Summary of Chaos: Making a New Science

James Gleick explains the theories behind the fascinating new science called chaos. Alongside relativity and quantum mechanics, it is being hailed as the twentieth century's third revolution. 8 pages of photos.
Few writers distinguish themselves by their ability to write about complicated, even obscure topics clearly and engagingly. James Gleick, a former science writer for the New York Times, resides in this exclusive category. In Chaos, he takes on the job of depicting the first years of the study of chaos--the seemingly random patterns that characterize many natural phenomena.

This is not a purely technical book.

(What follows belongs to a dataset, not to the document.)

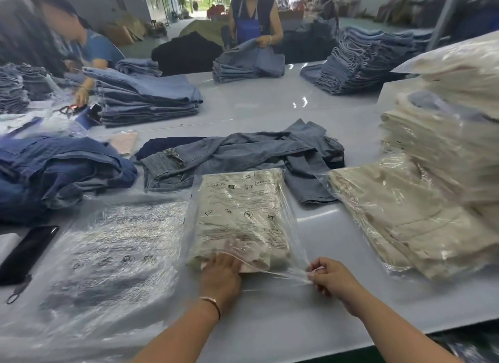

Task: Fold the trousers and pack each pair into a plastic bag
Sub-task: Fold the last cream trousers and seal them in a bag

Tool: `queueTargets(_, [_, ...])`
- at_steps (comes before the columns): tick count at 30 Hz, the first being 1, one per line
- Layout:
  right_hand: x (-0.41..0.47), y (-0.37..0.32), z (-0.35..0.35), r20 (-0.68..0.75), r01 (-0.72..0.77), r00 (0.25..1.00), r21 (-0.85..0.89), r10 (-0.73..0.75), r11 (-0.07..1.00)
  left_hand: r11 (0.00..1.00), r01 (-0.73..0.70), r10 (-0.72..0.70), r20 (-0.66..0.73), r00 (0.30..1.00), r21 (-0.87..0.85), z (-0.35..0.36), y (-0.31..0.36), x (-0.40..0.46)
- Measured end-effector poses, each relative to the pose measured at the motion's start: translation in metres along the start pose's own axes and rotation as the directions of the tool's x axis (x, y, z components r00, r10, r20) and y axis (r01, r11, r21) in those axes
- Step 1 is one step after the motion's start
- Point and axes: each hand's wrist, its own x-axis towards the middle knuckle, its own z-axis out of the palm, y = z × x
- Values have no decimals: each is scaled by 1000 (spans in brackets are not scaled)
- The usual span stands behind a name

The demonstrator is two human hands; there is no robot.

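Note:
A folded cream pair of trousers (pixel 237 208) lies inside a clear printed plastic bag (pixel 286 227) in front of me on the white table (pixel 297 316). My left hand (pixel 220 272) reaches into the bag's mouth, fingers extended against the cream cloth's near edge. My right hand (pixel 328 277) pinches the bag's open flap at its right corner and pulls it taut. A pile of empty plastic bags (pixel 108 254) lies to the left. Loose grey-blue jeans (pixel 243 152) sprawl just beyond the bag.
Bagged cream trousers (pixel 405 214) stack up at the right. Dark blue jeans (pixel 54 168) heap at the left, with a black phone (pixel 27 250) near them. Folded jean stacks (pixel 145 98) and two other people working stand farther back.

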Motion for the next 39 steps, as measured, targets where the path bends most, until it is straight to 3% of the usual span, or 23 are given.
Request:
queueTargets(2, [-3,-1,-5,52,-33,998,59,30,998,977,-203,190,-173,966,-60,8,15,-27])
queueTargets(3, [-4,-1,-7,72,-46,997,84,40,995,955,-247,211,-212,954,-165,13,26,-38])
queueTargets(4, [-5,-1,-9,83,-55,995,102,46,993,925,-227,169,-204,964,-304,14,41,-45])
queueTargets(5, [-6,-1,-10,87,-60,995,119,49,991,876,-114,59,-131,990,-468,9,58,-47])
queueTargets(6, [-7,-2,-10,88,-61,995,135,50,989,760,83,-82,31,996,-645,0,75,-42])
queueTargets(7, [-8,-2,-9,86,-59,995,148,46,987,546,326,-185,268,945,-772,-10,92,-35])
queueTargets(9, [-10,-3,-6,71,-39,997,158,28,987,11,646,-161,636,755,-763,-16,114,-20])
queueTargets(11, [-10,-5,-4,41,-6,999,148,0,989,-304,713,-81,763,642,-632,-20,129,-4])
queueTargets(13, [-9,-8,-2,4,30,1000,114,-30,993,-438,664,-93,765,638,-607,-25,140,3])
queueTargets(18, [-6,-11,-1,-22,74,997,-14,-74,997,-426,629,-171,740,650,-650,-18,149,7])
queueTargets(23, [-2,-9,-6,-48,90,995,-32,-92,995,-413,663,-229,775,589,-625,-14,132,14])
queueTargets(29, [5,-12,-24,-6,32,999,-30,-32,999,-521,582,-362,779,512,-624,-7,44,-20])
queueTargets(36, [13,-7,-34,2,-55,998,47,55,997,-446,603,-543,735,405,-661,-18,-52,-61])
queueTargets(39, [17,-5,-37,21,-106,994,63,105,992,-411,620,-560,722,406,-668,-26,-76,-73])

Instead, it focuses as much on the scientists studying chaos as on the chaos itself. In the pages of Gleick's book, the reader meets dozens of extraordinary and eccentric people. For instance, Mitchell Feigenbaum, who constructed and regulated his life by a 26-hour clock and watched his waking hours come in and out of phase with those of his coworkers at Los Alamos National Laboratory.

As for chaos itself, Gleick does an outstanding job of explaining the thought processes and investigative techniques that researchers bring to bear on chaos problems. Rather than attempt to explain Julia sets, Lorenz attractors, and the Mandelbrot Set with gigantically complicated equations, Chaos relies on sketches, photographs, and Gleick's wonderful descriptive prose.